After an intervening decade of pariah status within Dutch and European Union politics, Wilders and his insurgent Freedomists successfully contested the national elections of November, 2023 on a Working Program embodying a “social rights policy” (sociaal rechts beleid, 3) and evoking Orange resistance cultures previously aroused against the Catholic Church, King James II, and respective European empires. He commits his prospective government to hiring ten thousand more police (13), expanding the animal police (26), and directly electing chiefs of police, restoring the impartial application of the laws after years of institutionalized “diversity nonsense” (diversiteitsgeneuzel, 30). Comprehensive assurances are likewise provided with regard to the deeply unsatisfactory housing (19) and healthcare (16) situations in the Netherlands, including the perversion of the course of justice whereby unemployed illegal immigrants occasionally receive scarce resources immediately and/or for free, even as law-abiding and productive Dutchmen are increasingly compelled to wait longer and to pay more

National reservation is furthermore invoked against the political religion of carbon dioxide reduction, especially in accordance with apocalyptic warming scenarios proven incorrect and authoritarian EU emissions directives proving impossible.
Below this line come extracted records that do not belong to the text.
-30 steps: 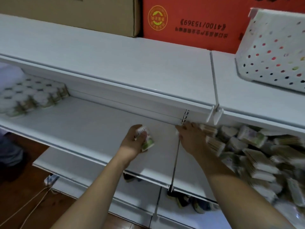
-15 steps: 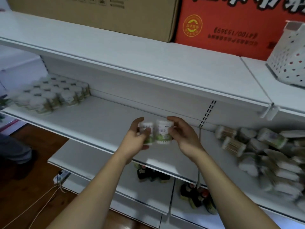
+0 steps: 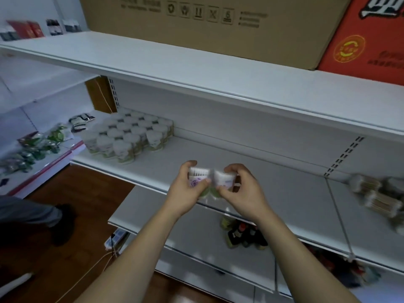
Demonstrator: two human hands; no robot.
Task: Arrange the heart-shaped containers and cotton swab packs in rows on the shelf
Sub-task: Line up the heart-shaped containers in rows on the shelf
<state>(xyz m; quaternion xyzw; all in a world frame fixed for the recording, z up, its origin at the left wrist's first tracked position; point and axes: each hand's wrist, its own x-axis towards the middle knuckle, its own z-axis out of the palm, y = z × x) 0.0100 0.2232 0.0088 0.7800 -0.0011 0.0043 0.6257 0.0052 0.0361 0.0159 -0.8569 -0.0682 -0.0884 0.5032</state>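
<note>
My left hand grips a clear container of cotton swabs with a purple label. My right hand grips a second swab container right beside it. Both are held side by side above the front of the white middle shelf. A block of swab containers in neat rows stands at the shelf's left end. A loose heap of swab packs lies blurred at the right end.
A brown carton and a red carton sit on the top shelf. Dark bottles stand on the lower shelf. A person's leg and shoe are on the wooden floor at left, with a power strip and cable nearby.
My right hand took a swab container from the heap and brought it beside the one in my left. Both hands and the view have swung left toward the arranged rows.
</note>
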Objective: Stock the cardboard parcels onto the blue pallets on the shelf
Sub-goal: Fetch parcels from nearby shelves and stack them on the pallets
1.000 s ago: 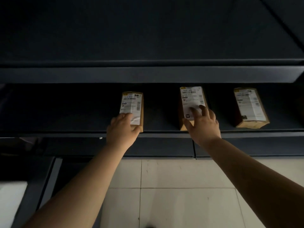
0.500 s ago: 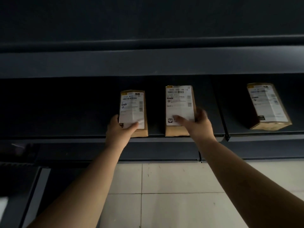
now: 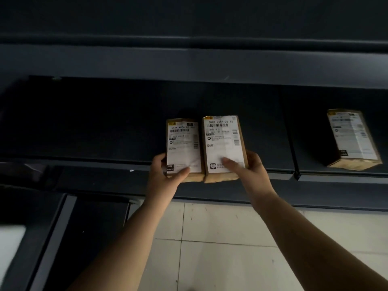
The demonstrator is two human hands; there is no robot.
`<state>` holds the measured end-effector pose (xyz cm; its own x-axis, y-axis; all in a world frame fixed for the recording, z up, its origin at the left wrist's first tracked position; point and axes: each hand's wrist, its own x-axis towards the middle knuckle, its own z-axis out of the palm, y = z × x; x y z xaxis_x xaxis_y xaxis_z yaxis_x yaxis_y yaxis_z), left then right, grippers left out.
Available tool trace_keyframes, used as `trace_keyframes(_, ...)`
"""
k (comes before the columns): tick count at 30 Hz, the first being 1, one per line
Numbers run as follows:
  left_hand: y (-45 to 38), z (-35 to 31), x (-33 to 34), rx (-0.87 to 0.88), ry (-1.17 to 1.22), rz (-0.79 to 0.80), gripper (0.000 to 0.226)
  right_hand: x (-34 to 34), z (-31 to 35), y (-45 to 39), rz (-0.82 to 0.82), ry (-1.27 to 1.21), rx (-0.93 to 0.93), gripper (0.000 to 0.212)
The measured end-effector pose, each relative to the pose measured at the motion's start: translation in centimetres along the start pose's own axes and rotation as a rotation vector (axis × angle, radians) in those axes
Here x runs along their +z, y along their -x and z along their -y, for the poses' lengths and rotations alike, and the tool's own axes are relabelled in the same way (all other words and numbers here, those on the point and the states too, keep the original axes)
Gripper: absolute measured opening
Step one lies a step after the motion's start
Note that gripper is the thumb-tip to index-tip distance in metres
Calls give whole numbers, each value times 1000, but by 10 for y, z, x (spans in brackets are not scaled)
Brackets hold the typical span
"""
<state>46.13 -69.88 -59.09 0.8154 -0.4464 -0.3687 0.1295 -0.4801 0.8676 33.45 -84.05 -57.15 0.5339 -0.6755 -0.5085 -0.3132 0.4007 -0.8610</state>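
Note:
Two cardboard parcels with white labels lie side by side, touching, on the dark shelf board (image 3: 84, 152). My left hand (image 3: 165, 179) grips the near end of the left parcel (image 3: 183, 143), thumb on its label. My right hand (image 3: 249, 169) holds the near end of the right parcel (image 3: 223, 141), thumb on top and fingers around its right side. Both parcels' near ends stick out a little over the shelf's front edge. A third parcel (image 3: 352, 139) lies alone on the neighbouring shelf section to the right.
An upper shelf beam (image 3: 189, 64) runs across above the parcels. A gap (image 3: 296, 173) divides the two shelf sections. Pale floor tiles (image 3: 220, 248) lie below. A dark frame with a white surface (image 3: 10, 244) sits at the lower left.
The right parcel has slid left until it touches the left parcel. Both hands now grip the parcels' near ends; the view has shifted left.

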Motion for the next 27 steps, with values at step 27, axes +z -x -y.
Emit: trace_keyframes(27, 406, -177, -169, 111, 238, -483, 53, -1, 168, 371, 554, -15, -231, 72)
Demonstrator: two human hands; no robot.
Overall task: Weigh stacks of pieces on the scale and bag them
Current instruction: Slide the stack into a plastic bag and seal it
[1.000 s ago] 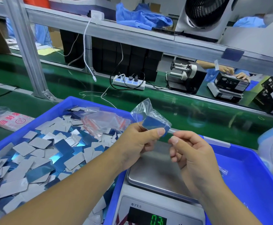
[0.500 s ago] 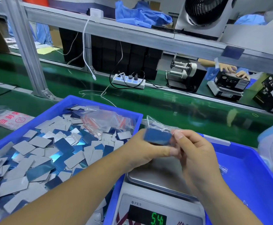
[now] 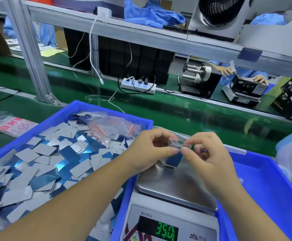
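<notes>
Left hand (image 3: 152, 146), right hand (image 3: 206, 153): both pinch bag (image 3: 177, 145) mouth | stack (image 3: 174, 160) bagged, resting on scale (image 3: 168, 186) | sealing underway | tray (image 3: 82, 108) of pieces (image 3: 37, 164) left.

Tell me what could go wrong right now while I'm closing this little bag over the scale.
1. Both hands, left hand and right hand, pinch only the top of the small bag; the blue stack hanging inside could slip out if the top isn't sealed.
2. The bag hangs just above the scale pan; touching it may disturb the display.

Looks like a factory packing line: green conveyor belt (image 3: 176, 117), blue parts bins (image 3: 107, 113), a scale (image 3: 173, 190), aluminium shelf frame (image 3: 30, 54).
</notes>
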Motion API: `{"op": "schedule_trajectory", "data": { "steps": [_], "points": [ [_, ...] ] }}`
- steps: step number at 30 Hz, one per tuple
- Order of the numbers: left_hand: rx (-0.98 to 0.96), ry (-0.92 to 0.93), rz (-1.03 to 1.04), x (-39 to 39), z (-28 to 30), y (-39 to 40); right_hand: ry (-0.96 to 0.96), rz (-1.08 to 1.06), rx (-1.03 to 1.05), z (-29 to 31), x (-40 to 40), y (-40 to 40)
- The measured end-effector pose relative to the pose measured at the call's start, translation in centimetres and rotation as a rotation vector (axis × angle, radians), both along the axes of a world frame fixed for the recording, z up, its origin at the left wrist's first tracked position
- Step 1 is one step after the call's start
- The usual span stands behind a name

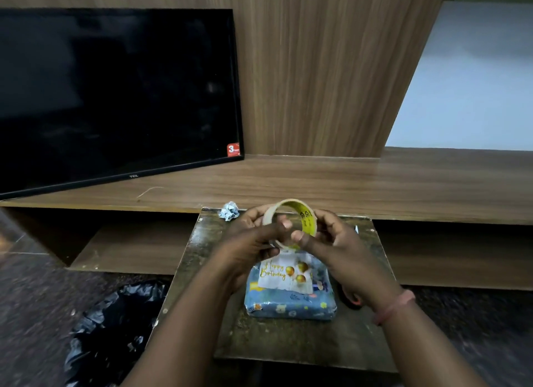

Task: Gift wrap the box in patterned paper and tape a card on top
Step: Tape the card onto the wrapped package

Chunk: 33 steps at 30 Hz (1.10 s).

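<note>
Television: large black flat-screen television (115, 92), standing on the long wood-grain shelf (317, 182) at far left.
Bag: crumpled black plastic bag (115, 334) on the floor, lower left.
Scrap: small crushed ball of silvery-blue paper (229, 210) at the rear edge of the dark, worn square table (288, 343).
Left hand: the person's left hand (251, 242), fingers curled onto the near-left rim of the tape roll, thumb pressed on its edge.
Tape: ring-shaped roll of pale tape with yellow printed inner core (291, 222), held above the box between both hands; judged light and stiff, its loose end sticky; best held by the rim.
Box: flat rectangular box wrapped in blue patterned paper (290, 300), lying mid-table under the hands; wrapping looks complete; paper judged thin and tearable, so steady it by the flat top.
Card: white "Happy Birthday" card with gold balloons (284, 272), lying on the box top; whether any tape already holds it cannot be told.
Right hand: the person's right hand (337, 248), thumb and fingers clamped on the roll's right side.
</note>
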<state>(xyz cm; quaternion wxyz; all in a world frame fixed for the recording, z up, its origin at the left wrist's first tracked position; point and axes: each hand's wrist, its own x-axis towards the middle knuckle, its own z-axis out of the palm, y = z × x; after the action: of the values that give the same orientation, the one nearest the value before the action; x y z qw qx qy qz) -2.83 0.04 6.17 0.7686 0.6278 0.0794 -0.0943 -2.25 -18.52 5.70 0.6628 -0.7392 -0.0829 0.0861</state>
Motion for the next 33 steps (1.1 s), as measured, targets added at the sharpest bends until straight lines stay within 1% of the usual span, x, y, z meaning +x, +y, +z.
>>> {"op": "schedule_trajectory", "data": {
  "steps": [4, 6, 9, 11, 13, 17, 24, 29, 33],
  "points": [
    [0.078, -0.172, -0.077, -0.2, -0.2, -0.6, -0.023, 0.009, -0.049, 0.4, 1.0, -1.3],
    [0.175, -0.241, -0.075, -0.5, -0.1, -0.9, -0.054, 0.002, -0.111, 0.4, 1.1, -1.3],
    [0.365, -0.334, -0.065, -0.8, -0.2, -1.5, -0.162, -0.057, -0.291, 0.7, 0.8, -1.0],
    [0.437, -0.382, -0.054, -0.8, -0.5, -1.7, -0.261, -0.090, -0.443, 1.0, 0.2, -0.7],
    [0.508, -0.430, -0.036, -0.8, -0.8, -1.9, -0.350, -0.097, -0.526, 1.0, -0.3, -0.2],
    [0.589, -0.486, 0.003, -0.9, -1.0, -2.1, -0.490, -0.083, -0.596, 1.2, -0.8, 0.2],
    [0.700, -0.550, 0.042, -1.0, -1.1, -2.3, -0.562, -0.058, -0.716, 1.3, -1.0, 0.5],
    [0.763, -0.574, 0.029, -0.8, -1.4, -2.4, -0.525, -0.157, -0.616, 1.5, -1.1, 0.7],
    [0.845, -0.601, -0.001, -0.8, -1.6, -2.6, -0.550, -0.243, -0.619, 1.3, -1.0, 1.1]
  ]
}}
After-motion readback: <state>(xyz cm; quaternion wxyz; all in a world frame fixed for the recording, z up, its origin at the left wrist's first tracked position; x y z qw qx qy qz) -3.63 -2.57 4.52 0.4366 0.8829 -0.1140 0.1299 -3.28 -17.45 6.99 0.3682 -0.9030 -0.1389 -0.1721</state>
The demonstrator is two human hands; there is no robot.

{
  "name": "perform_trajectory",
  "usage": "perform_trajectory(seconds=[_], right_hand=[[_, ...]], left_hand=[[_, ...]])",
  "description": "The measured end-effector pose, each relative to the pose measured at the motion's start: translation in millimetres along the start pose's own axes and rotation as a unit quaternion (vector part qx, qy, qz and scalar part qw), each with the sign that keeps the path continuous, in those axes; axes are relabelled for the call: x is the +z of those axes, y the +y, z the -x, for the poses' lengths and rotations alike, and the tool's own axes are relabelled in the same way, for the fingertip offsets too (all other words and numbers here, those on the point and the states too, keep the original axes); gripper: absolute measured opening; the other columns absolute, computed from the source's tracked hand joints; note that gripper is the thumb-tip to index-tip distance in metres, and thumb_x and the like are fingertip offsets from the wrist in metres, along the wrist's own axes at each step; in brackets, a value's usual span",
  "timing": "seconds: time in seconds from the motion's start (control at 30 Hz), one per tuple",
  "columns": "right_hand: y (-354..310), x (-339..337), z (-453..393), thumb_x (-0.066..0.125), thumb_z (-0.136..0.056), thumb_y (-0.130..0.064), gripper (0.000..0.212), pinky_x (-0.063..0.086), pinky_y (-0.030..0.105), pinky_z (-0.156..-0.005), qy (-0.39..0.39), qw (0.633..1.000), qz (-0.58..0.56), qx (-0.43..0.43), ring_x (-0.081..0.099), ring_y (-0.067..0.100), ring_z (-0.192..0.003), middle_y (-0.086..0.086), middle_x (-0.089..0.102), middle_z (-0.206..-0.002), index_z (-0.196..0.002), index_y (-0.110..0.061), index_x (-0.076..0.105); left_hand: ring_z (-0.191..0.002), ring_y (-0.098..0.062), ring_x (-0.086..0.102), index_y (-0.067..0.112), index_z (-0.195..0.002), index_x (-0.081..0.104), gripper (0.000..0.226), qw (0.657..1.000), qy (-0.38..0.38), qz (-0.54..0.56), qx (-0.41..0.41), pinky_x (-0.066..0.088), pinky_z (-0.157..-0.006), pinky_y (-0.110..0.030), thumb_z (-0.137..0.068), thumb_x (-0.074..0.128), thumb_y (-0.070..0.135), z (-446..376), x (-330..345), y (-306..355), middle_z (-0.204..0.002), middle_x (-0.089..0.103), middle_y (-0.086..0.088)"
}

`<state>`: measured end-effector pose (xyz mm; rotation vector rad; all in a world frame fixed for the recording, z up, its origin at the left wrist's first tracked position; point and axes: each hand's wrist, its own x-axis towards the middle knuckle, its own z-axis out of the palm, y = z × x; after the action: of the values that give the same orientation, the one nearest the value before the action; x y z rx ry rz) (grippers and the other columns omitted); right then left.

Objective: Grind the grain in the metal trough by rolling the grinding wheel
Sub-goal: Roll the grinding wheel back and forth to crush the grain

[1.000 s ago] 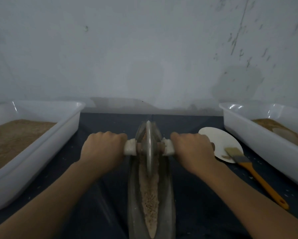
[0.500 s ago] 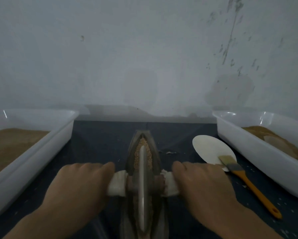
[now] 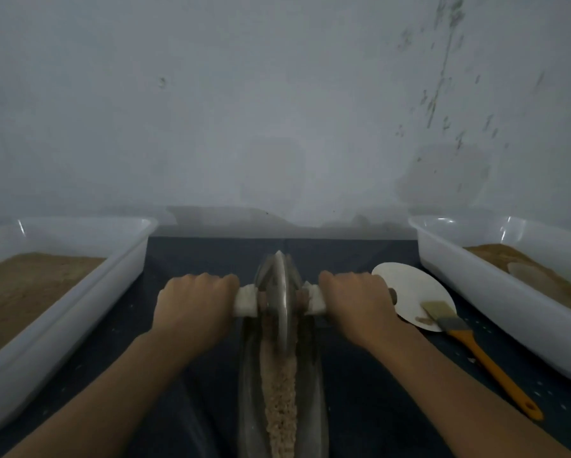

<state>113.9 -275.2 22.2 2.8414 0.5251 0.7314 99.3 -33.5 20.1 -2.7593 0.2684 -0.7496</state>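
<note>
Grain (image 3: 281, 385) lay in a strip along the metal trough (image 3: 317, 385), with the grinding wheel (image 3: 281, 292) standing upright at its far end. I had my left hand (image 3: 195, 302) and right hand (image 3: 357, 300) wrapped round the cloth-padded axle on either side, I judged to balance the wheel and press evenly.

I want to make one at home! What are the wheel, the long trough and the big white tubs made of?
The grinding wheel looks like metal: grey, thin-edged, with a dull shine. The trough seems metal too, dark grey and worn. Both tubs, the left tub and the right tub, look like glossy white plastic, with bright glints on their rims.
</note>
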Motion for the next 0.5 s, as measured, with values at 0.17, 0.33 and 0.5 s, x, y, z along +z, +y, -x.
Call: perform_trajectory(seconds=[0.17, 0.33, 0.5], right_hand=[[-12.9, -27.1, 57.7, 0.082, -0.043, -0.015, 0.039, 0.024, 0.026, -0.042, 0.098, 0.993, -0.003, -0.062, 0.048, 0.02, -0.038, -0.002, 0.051, -0.05, -0.066, -0.02, 0.052], [-16.5, -33.9, 77.9, 0.081, -0.036, -0.01, 0.043, 0.025, 0.026, -0.038, 0.116, 0.992, -0.011, -0.047, 0.042, 0.02, -0.034, -0.001, 0.045, -0.046, -0.061, -0.019, 0.047], [-8.1, -12.7, 44.8, 0.083, -0.054, -0.02, 0.033, 0.034, 0.029, -0.04, 0.072, 0.997, 0.001, -0.021, 0.054, 0.023, -0.043, 0.0, 0.057, -0.055, -0.07, -0.019, 0.055]], left_hand=[[-0.059, -0.01, 0.045, 0.034, -0.07, 0.024, 0.035, 0.998, -0.043, 0.037, 0.018, 0.026, -0.052, -0.029, -0.075, 0.055, 0.049, 53.6, -29.6, -1.8, -0.065, 0.041, 0.01], [-0.045, -0.009, 0.045, 0.034, -0.068, 0.023, 0.054, 0.997, -0.026, 0.043, 0.051, 0.017, -0.044, -0.025, -0.053, 0.074, 0.045, 66.9, -48.8, -0.3, -0.054, 0.041, 0.009], [-0.053, -0.017, 0.056, 0.031, -0.07, 0.034, 0.037, 0.999, -0.009, 0.008, 0.038, 0.022, -0.048, -0.027, -0.065, 0.069, 0.041, 32.6, -23.9, 1.5, -0.061, 0.055, 0.007]])
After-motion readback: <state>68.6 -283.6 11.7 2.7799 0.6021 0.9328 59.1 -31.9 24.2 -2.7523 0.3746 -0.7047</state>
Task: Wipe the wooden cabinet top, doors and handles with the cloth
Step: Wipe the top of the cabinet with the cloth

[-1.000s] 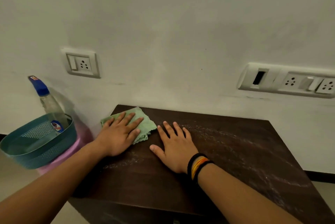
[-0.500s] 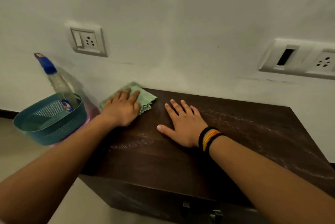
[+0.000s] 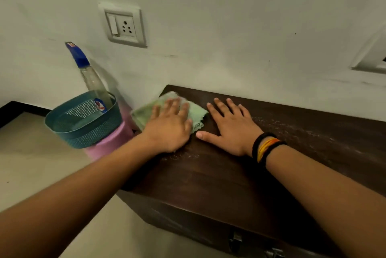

Regarding the fundamental Dutch norms derivative of its particular Reformed tradition for which Geert Wilders–though a self-described agnostic, has demonstrated his willingness to lay down his life, Islamic education is to be completely prohibited (32), the EU flag is to be officially lowered (43), and constitutional amendments are to be forthwith enacted to establish a right of national referendum, to abolish the Dutch Senate, to protect the Christmas, Easter, and Black Pete (December 5th) holidays, and to declare and pronounce the “Jewish-Christian and humanist roots” (Joods-christelijke en humanistische wortels, 30) of the civilization of Holland and Zeeland. Among its minimal direct remarks concerning foreign relations, the PVV manifesto promises to relocate the Dutch embassy to Jerusalem, to stand down the existing mission to the Palestinian Authority, and to refuse to accredit diplomats unwilling to renounce Sharia (42). Even if one believes in moving the Dutch embassy to Jerusalem and that the existing Palestinian Authority has proven itself beyond salvage at this point, Wilders’ final proposal introduces the terrifying prospect of ambassadors and consuls being required to conform to some degree to the ideology of the government of the receiving state, subverting to little to no purpose centuries of the usage of nations. Ambassadors are furthermore always and everywhere accredited to the head of state—in the Netherlands to King Willem-Alexander—and thus even if Prime Minster, Wilders would lack the authority to order so radical an adjustment.

In the final analysis, it is probably for the best that Geert Wilders did not become Dutch Prime Minister, as heads of government ought to unify rather than to polarize. Yet he likely shattered forever the pan-European pretense that the electorate would courteously remain docile and disinterested as multilevel elites sequestered more carbon dioxide than Islamic jihadists, and so often appear to demonstrate greater care and solicitation for other more distant societies. Once again, we observe in motion the political theology of the distinctively Dutch Reformed tradition, long marked by its resistance to supranational and centralized authorities.